Re: pkgmaster is repository hell

fungus wrote:

Cynwulf, I don’t disagree with much of what you say, but there has been evidence on systemd being a little more than just not “as functional as it claims”, or becoming a monolith mediator between linux and all other software.  It  is about security.  And that becomes automatically political, whether it relates to user and big corporations or the user and the state.

If it’s about security, then don’t use it.  If you don’t trust the software or the developers, you look elsewhere, it’s that simple (and no security is not “automatically political”).

NSA or whoever, don’t need crap like systemd, they have backdoors in all major OS, there are exploits, hidden for decades in common software and even in the silicon itself.  A specific backdoor in a specific “init system” (thingie) for a specific OS and only a subset of distributions at that, is not that useful.

One could say that systemd is “just business”….  makes a lot more sense than the alternative conspiracy shit.  And that’s my take on systemd, always has been  – it’s a business move for Red Hat Inc.

When you have the likes of Intel and AMD building in the IME/PSP to all new chips, security on x86 becomes nothing more than a token thing ( and as most should know from recent revelations at least, security was never a focus there anyway (never mind that numerous experts warned about it’s general crappiness over a decade ago).

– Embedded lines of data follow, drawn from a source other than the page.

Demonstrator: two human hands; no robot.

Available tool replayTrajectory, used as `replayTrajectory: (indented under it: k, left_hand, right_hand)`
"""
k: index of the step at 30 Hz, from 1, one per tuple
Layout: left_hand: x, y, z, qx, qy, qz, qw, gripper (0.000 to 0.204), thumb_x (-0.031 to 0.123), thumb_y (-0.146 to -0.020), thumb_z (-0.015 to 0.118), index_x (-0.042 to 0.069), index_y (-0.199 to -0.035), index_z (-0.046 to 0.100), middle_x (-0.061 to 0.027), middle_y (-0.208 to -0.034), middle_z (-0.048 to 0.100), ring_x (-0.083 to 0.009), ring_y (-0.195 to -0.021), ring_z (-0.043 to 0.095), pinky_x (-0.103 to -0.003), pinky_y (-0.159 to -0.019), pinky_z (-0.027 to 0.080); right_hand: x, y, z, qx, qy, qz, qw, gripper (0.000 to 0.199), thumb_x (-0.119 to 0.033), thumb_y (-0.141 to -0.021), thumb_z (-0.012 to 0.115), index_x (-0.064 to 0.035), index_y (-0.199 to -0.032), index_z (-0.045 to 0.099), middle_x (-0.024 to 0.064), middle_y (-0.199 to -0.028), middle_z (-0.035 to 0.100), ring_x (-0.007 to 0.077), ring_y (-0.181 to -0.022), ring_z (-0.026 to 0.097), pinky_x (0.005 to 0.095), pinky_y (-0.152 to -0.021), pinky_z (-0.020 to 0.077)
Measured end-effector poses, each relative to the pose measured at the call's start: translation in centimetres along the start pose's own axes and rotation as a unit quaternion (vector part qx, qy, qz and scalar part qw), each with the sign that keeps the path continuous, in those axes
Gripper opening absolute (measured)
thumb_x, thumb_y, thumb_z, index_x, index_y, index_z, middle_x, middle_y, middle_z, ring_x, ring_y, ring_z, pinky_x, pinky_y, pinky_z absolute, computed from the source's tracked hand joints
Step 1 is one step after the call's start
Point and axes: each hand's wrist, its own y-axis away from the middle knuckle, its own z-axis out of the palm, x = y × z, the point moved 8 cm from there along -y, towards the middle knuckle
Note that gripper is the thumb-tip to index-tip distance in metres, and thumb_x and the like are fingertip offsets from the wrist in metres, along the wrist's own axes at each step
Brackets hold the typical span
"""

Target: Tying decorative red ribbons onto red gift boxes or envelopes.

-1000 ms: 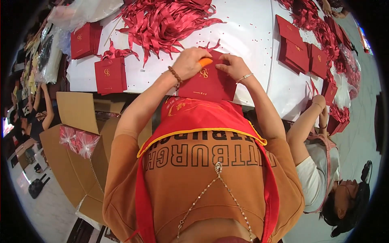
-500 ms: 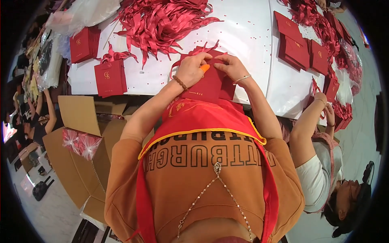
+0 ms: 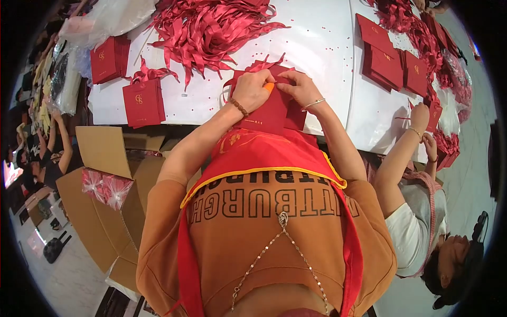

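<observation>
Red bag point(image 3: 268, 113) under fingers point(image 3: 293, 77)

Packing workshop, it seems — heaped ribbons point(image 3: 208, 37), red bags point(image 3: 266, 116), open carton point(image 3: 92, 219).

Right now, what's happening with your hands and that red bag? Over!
Left hand, right hand at upper red bag; exact grip unclear. Bag flat, partly covered by hands. Ribbon heap beyond, not touching hands.

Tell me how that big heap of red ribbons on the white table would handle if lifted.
The ribbon heap would probably droop, since its ends bend and curl. Its crossing strands may snag and come up together. Their satiny sheen suggests some could slip free.
</observation>
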Motion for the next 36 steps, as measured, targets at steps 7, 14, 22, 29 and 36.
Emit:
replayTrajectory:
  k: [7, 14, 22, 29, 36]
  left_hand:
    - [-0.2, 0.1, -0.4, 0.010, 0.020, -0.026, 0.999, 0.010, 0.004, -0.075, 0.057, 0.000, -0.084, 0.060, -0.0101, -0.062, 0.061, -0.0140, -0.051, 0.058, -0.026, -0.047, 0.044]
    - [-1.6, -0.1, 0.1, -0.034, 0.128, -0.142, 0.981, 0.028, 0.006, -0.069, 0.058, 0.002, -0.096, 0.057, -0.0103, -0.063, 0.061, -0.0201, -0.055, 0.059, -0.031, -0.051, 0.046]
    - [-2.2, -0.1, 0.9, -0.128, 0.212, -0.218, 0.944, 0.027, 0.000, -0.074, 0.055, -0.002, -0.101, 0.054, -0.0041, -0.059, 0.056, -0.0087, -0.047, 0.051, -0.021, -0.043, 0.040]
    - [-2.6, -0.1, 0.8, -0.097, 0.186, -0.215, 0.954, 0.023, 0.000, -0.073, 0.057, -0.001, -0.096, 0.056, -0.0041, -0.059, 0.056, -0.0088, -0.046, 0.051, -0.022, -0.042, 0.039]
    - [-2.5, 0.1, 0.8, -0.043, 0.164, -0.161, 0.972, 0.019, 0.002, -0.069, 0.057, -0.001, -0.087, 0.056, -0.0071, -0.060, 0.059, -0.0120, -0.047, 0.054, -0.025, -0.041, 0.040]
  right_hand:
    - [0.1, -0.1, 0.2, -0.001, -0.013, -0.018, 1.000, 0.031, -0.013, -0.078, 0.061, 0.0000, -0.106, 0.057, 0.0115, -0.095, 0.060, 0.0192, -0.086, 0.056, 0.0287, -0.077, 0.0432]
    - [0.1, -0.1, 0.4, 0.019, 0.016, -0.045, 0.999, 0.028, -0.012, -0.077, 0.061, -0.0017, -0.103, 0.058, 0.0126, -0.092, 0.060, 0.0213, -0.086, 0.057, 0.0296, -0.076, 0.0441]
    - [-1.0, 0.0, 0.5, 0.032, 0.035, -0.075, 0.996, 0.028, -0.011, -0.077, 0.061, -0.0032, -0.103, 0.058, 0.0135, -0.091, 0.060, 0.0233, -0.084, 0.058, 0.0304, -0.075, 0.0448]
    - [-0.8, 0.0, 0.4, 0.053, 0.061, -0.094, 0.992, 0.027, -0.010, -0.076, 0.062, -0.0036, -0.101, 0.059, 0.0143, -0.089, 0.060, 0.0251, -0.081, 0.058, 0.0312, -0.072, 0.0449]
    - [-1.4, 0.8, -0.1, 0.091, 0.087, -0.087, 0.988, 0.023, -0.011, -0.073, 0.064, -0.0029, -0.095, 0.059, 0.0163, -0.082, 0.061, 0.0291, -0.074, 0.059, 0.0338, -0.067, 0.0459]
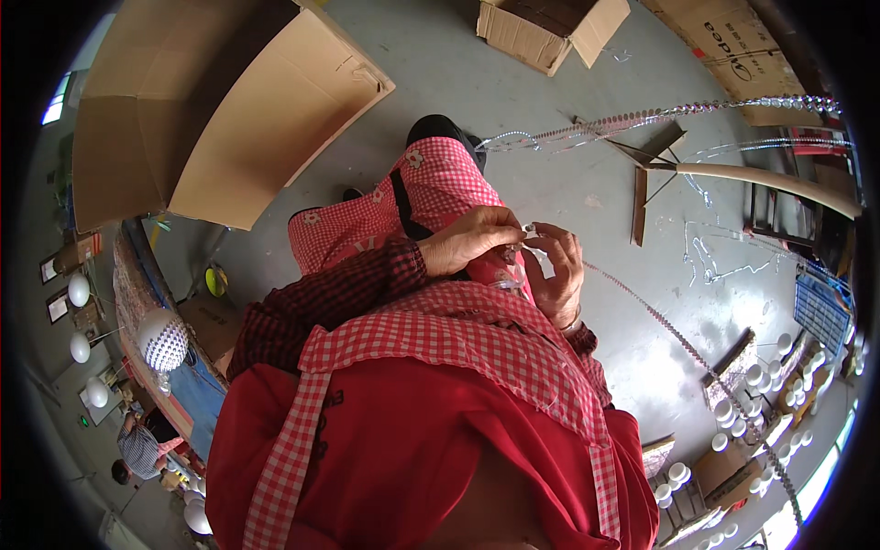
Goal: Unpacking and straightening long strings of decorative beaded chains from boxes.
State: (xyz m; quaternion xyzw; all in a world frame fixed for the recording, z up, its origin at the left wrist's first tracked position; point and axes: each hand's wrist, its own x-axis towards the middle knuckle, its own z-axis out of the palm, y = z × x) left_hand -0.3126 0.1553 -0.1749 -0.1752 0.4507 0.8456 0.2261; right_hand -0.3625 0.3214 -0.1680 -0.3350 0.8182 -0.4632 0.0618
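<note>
My left hand [472, 240] and my right hand [561, 275] meet in front of my red checked apron [431, 330]. Between their fingertips they pinch a small clear bead [529, 227] at the end of a long bead strand [660, 316]. The strand runs from my hands down to the right across the grey floor. Both hands have their fingers closed on the strand's end.
A large open cardboard box [229, 119] stands at upper left, a smaller box [550, 27] at the top. More bead strands [660, 115] hang over wooden sticks at upper right. White cups [742, 403] lie at lower right. White globes [163, 339] and another person [142, 445] are at left.
</note>
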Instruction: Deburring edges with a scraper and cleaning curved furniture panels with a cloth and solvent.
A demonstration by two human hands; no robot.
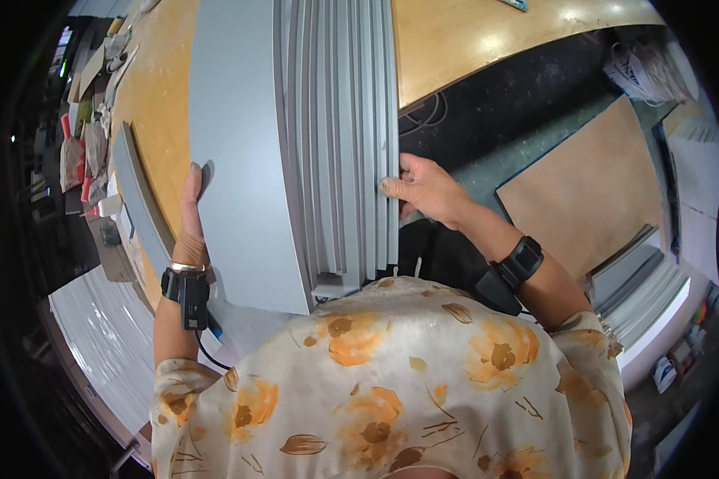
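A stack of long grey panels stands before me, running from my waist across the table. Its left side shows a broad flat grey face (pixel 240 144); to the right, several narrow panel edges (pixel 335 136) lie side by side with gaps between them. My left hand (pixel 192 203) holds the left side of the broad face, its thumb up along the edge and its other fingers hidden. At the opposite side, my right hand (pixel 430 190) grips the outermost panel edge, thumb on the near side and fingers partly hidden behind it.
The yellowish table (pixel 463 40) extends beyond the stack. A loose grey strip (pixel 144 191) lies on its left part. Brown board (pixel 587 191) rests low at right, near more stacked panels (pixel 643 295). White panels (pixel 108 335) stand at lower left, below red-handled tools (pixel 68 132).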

“Security” in most fields of computing can in fact be complete and utter bullshit.  Look at Windows AV software.  You don’t need to make something secure, you just have to convince enough people that ‘retroactive security’ is viable, get them to open the wallets and bend minds accordingly…

My point is, that if you don’t like this Linux distribution or how it’s developed, then you have a choice.

I couldn’t agree more on the technical matters and I trust that he know much more than I will ever know.  Cynwulf is not your average linux or non-linux user.  I agree the doors exist in the chip, in the kernel, in firmware, and most importantly in the compiler.  So even when you write your own simple and trustworthy code you may be compiling a binary with a built in backdoor.  All “they” have to do is point to a specific connection of interest and all possible doors open, any combination that is possible, to gain full access to your machine and in a very unnoticeable way.  All this live built in noise a browser creates covers up the whispers of things going in and out.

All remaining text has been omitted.